Friday, May 16, 2014

Sinopsis You're All Surrounded Episode 2 Part 1


You’re All Surrounded Episode 2 – 1 : Alasan Mengapa Kami Bukanlah Detektif


Keenam orang itu menuju TKP dengan menggunakan mobil, tapi terhalang oleh mobil-mobil yang mengular hingga jauh ke belakang. Soo Sun heran sekaligus kagum pada area Gangnam, yang belum juga siang, sudah macet panjang.

Pan Seok yang tak sabar, menyuruh sirene dikeluarkan. Soo Sun langsung sigap dan mengeluarkan lampu sirene. Tae Il terbelalak melihat sirene itu dan mencoba mencegah Soo Sun. Tapi terlambat, sirene itu sudah terpasang di atap mobil.

Pada saat yang sama, mobil bergerak, dan sirene itu pecah. Soo Sun terkesiap melihat sirene itu pecah. “Aku benar-benar telah meletakkan sirene itu!” katanya pada Eung Do.




Ji Gook melongok keluar, dan menjerit separuh menangis melihat sirene yang bertempelkan stiker Starbuck, “Itu limited edition! Padahal aku harus antri selama dua jam untuk membelinya!”

Semua bingung dengan jeritan Ji Gook. Memang itu sirene apa? Tae Il yang menjelaskan, “Barang itu adalah (gelas) limited edition dari Starbuck.”


Hahaha.. Soo Sun hanya bisa garuk-garuk kepala mendengar celetukan Eung Do, “Kenapa kau bawa barang itu, padahal kau disuruh membawa sirene?”

Tak ada sirene, jadi harus bagaimana? Percayakan saja pada Pan Seok. Pan Seok menyuruh semua orang mengeluarkan borgolnya.

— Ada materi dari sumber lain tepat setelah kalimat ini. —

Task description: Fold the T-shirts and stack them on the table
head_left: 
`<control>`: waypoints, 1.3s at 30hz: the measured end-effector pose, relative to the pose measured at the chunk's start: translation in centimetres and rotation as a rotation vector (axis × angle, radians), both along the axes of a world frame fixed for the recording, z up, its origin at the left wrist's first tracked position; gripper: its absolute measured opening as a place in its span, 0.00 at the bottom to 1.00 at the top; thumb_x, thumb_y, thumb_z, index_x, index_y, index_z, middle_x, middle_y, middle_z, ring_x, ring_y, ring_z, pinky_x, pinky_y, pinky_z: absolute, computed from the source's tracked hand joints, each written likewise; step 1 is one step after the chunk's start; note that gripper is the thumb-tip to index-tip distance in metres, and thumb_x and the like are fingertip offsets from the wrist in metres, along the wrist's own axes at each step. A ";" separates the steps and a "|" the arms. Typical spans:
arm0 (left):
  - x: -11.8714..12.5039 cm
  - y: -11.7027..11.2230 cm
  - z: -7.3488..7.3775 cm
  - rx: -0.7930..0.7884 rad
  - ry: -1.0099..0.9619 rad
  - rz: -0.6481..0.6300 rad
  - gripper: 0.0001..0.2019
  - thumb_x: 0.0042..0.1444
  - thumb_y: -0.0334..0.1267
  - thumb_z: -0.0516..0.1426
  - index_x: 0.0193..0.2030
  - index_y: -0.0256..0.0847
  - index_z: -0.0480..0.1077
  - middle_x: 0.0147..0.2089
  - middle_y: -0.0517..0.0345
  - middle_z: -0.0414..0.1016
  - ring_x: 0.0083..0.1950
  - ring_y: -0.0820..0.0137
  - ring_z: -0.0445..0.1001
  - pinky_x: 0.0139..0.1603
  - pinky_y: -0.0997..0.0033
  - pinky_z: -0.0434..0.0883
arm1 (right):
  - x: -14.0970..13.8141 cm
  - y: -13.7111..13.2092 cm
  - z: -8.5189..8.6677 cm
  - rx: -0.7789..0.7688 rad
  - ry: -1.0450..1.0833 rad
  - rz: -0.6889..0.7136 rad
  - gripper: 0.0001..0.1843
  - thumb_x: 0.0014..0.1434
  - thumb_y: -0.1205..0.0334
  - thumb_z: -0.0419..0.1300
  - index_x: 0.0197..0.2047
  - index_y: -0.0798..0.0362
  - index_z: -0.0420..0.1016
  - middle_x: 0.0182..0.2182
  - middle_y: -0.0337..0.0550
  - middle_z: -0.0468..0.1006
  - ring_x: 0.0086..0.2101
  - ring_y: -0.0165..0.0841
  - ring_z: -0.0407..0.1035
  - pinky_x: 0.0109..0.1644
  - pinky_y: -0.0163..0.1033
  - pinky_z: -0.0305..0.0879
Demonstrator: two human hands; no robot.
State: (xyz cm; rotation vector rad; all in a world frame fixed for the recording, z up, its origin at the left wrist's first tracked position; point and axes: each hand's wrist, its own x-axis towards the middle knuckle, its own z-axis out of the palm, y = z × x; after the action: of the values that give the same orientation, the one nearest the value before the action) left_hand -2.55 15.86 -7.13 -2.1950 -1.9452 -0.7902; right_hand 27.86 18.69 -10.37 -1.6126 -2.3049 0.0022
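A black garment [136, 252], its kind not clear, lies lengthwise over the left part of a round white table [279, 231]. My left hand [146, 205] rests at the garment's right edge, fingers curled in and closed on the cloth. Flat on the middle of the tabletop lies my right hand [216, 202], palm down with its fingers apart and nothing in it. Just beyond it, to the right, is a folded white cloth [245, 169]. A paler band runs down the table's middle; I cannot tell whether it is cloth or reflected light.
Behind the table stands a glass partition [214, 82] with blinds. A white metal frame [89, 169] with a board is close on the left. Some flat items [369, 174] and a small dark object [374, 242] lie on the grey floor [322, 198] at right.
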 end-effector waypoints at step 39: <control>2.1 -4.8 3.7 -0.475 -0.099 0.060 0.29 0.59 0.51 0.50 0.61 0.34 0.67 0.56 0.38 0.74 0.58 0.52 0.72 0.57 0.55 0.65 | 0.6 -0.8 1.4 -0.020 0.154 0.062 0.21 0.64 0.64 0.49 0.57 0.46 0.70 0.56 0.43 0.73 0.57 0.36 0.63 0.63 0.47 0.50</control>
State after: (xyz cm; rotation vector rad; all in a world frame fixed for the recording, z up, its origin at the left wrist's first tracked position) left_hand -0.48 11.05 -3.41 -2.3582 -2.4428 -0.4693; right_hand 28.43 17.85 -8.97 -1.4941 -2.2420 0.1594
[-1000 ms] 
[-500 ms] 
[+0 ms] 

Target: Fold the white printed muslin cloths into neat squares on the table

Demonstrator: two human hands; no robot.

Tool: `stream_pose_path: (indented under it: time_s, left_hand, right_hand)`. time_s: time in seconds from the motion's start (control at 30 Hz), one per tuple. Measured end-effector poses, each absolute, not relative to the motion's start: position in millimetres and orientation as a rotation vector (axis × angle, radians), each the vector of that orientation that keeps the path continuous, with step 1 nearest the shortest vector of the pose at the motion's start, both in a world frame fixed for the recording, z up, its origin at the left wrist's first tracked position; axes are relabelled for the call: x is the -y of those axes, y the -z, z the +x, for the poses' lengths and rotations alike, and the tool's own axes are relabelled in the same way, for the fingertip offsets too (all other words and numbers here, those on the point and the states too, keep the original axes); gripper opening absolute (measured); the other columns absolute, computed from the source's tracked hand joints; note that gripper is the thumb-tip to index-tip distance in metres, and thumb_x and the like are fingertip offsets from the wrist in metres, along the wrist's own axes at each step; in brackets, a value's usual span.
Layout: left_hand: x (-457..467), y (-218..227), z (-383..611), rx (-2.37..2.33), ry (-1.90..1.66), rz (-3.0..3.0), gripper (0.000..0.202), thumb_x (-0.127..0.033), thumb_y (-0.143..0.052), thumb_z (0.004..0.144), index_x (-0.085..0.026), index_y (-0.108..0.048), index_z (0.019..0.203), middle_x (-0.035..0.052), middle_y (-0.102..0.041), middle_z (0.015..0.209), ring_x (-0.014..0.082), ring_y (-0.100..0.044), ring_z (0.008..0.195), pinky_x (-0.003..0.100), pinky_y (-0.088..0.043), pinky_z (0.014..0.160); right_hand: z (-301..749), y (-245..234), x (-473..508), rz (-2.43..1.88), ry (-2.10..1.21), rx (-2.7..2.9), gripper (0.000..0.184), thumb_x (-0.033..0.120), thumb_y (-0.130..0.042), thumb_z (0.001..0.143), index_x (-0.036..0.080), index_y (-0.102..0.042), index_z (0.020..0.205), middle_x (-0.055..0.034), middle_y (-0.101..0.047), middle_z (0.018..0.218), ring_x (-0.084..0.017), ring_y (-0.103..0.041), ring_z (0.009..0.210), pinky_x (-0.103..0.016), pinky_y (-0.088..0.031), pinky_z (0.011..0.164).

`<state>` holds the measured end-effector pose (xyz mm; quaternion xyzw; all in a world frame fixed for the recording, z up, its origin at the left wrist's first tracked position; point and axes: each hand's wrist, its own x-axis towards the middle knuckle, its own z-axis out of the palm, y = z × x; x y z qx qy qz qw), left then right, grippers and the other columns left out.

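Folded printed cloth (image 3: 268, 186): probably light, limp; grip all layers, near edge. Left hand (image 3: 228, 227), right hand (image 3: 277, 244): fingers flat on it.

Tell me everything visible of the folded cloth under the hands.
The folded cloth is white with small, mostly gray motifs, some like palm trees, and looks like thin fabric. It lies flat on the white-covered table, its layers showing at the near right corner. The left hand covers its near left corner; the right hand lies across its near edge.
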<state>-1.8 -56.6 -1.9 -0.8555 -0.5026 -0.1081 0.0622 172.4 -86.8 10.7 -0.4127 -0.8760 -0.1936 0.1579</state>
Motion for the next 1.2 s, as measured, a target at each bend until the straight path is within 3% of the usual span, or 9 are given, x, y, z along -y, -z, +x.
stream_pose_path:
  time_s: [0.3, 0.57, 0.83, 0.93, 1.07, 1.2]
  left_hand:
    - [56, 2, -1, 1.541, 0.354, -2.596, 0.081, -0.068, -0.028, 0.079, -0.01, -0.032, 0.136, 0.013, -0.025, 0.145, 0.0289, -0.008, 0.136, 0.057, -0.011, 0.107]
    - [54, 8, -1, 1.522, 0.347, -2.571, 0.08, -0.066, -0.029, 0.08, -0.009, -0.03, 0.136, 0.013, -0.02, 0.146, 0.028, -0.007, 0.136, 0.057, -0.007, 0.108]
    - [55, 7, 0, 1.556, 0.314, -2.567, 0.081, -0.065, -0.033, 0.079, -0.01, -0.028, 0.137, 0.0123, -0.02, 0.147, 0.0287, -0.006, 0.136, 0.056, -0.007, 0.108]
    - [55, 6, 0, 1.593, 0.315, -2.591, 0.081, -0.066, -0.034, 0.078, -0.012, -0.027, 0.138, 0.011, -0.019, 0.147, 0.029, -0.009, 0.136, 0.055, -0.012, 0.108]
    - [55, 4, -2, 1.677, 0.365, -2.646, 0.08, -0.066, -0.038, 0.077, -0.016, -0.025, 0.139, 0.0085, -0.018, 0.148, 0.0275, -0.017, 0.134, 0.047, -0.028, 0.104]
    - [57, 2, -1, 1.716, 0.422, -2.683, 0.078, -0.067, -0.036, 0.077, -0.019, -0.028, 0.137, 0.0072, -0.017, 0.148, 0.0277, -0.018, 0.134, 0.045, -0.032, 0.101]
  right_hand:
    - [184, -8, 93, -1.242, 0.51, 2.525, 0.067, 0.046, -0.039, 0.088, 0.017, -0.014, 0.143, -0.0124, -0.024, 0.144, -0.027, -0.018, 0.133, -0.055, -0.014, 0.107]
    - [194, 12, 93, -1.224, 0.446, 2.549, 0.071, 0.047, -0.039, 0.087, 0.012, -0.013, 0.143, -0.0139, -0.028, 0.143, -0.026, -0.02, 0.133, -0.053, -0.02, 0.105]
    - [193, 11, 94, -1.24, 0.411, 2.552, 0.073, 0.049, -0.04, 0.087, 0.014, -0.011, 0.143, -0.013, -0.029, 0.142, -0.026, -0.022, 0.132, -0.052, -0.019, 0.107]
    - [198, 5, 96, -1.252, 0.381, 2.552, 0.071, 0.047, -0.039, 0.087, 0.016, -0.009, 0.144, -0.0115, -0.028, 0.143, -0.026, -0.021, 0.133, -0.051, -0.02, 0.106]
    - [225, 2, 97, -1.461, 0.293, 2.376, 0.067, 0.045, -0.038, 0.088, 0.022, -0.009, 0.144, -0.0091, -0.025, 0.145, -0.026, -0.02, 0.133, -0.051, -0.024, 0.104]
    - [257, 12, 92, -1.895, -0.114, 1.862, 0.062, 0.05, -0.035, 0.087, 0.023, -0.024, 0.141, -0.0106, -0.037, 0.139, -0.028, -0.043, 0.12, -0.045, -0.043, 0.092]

Dan, wow! Ketika mereka melambaikan borgol-borgol itu, mobil-mobil di depan melipir ke pinggir, memberikan jalan untuk mobil mereka agar bisa lewat. Anak-anak baru minus Dae Gu, terkagum-kagum melihat cara itu ternyata efektif juga untuk menyibak kemacetan.

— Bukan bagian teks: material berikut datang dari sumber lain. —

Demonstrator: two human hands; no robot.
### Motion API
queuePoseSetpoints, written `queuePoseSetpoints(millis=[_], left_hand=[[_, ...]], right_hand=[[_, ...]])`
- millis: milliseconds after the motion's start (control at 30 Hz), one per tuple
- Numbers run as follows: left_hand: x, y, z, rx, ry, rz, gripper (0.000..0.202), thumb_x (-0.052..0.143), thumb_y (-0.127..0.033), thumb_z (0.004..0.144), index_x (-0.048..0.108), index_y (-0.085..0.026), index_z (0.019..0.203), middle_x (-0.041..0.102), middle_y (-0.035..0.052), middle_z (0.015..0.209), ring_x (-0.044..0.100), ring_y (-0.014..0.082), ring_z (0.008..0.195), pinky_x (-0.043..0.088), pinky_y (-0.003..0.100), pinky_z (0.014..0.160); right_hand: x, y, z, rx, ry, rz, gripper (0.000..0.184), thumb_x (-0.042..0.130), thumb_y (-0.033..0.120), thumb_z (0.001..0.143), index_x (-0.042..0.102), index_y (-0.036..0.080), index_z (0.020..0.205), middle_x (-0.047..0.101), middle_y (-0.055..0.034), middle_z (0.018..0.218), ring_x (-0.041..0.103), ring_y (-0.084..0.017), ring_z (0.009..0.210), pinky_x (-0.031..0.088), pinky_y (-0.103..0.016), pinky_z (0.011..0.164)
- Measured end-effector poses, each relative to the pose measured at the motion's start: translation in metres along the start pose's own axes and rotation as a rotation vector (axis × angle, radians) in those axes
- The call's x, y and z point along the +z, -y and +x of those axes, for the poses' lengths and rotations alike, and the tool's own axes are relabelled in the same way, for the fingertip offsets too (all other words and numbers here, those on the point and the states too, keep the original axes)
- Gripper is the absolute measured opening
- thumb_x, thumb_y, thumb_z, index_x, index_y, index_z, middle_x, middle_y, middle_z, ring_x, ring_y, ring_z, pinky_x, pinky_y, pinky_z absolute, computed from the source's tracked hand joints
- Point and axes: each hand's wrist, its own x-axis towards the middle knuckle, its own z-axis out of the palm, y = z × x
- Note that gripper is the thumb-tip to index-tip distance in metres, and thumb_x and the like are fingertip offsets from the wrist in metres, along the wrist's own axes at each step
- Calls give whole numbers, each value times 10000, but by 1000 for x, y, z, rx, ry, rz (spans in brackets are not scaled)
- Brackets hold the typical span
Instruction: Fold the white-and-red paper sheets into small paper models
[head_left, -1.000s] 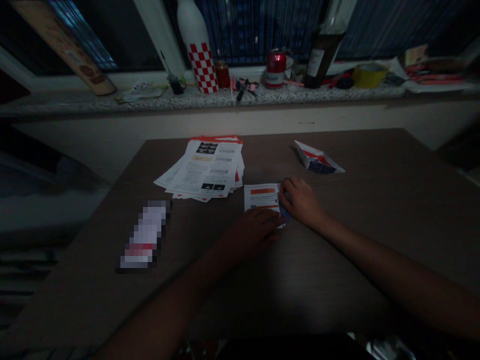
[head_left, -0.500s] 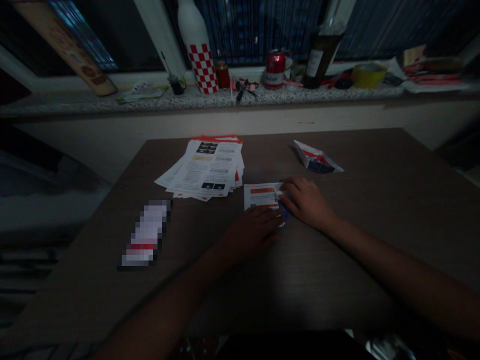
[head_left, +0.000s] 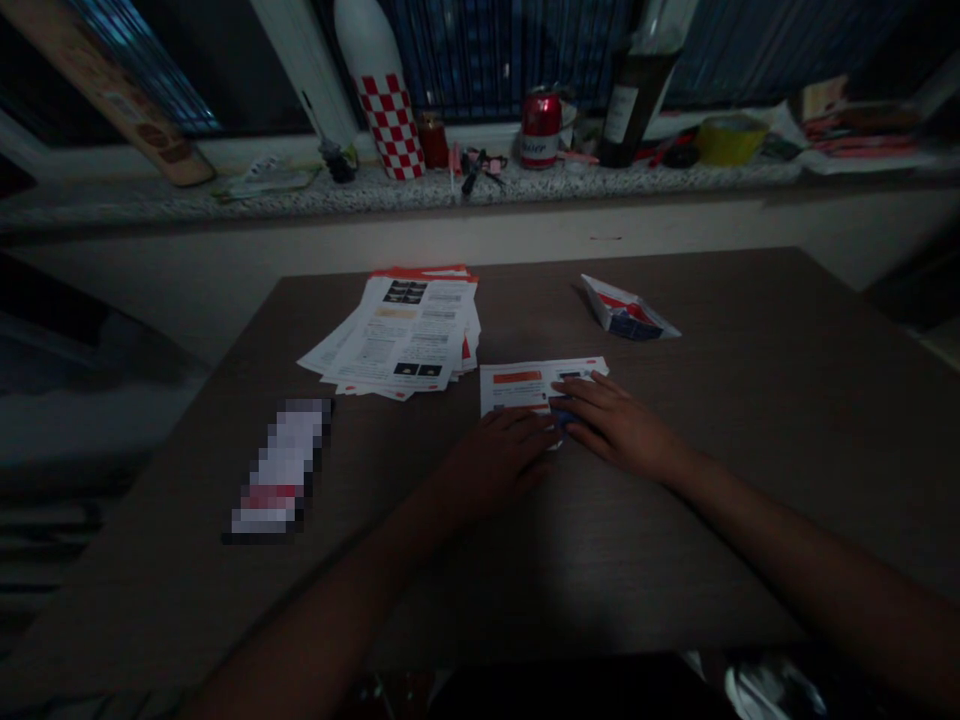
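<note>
Far left of the leaflet (head_left: 525,388), on the table (head_left: 750,420), I see a pixelated object (head_left: 281,465), too blurred to name, lying at a slant. Nearer, up and left of the leaflet, sits a fanned paper stack (head_left: 397,335), just apart from it. My left hand (head_left: 499,462) lies palm down and relaxed, fingers on the leaflet's lower edge. A blue piece (head_left: 562,412) shows at that edge, between the hands. My right hand (head_left: 619,428) lies flat too, fingers reaching over the leaflet's right part and the blue piece. Neither hand is clenched; I cannot tell whether either one grips. Up and right of the leaflet lies a folded packet (head_left: 628,315), well apart. Beyond the leaflet, on a stone sill (head_left: 187,200), stand a checkered bottle (head_left: 382,115), a red can (head_left: 541,128), a dark bottle (head_left: 630,100) and yellow tape (head_left: 731,140).
</note>
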Motion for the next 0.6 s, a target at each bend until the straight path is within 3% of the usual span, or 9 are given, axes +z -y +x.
queuePoseSetpoints(millis=[367,600], left_hand=[[-2,1,-2,24,2,2,469,572,-358,1095,524,-265,1551,580,69,1580,462,304,1506,407,519,1225],[-1,1,-3,27,9,32,416,540,-350,1112,575,-267,1519,577,65,1584,468,312,1500,414,521,1218]], right_hand=[[0,3,3,35,-24,43,340,576,300,1081,653,265,1410,620,-113,1551,578,-296,1446,369,-621,1274],[2,3,2,45,-33,2,330,593,279,1074,654,253,1396,614,-108,1561,583,-303,1443,387,-623,1263]])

Tak butuh waktu lama agar mereka bisa sampai ke TKP. Yang menyebabkan kemacetan itu adalah dua orang preman sedang duduk di kursi, berhadap-hadapan. Tak ada yang mereka lakukan selain duduk diam.
Namun mereka langsung kabur dengan mobilnya saat melihat mobil Pan Seok. Polisi!


Dan terjadilah adegan kejar-kejaran yang kita lihat di episode 1 yang memakan korban Ji Gook yang ditinggal di jalan karena Pan Seok menggantikannya menyetir mobil dan Soo Seon yang muntah-muntah karena Pan Seok menyetir seperti kesetanan.


Hingga akhirnya salah satu preman itu berhasil menyandera Ji Gook dengan golok di tangan, membuat polisi lainnya tak berani mengambil resiko. Kecuali Dae Gu yang tanpa ragu mengeluarkan pistol dan mengarahkannya pada preman itu.


Tapi semua berteriak melarang Dae Gu melakukannya. Preman itu tak main-main dengan goloknya dan peluru juga bisa mengenai Ji Gook. Dae Gu pun menurunkan pistol.


Untuk kemudian mengambil pistol lainnya dan tanpa ba bi bu, langsung menembakkan ke arah preman itu dan Ji Gook.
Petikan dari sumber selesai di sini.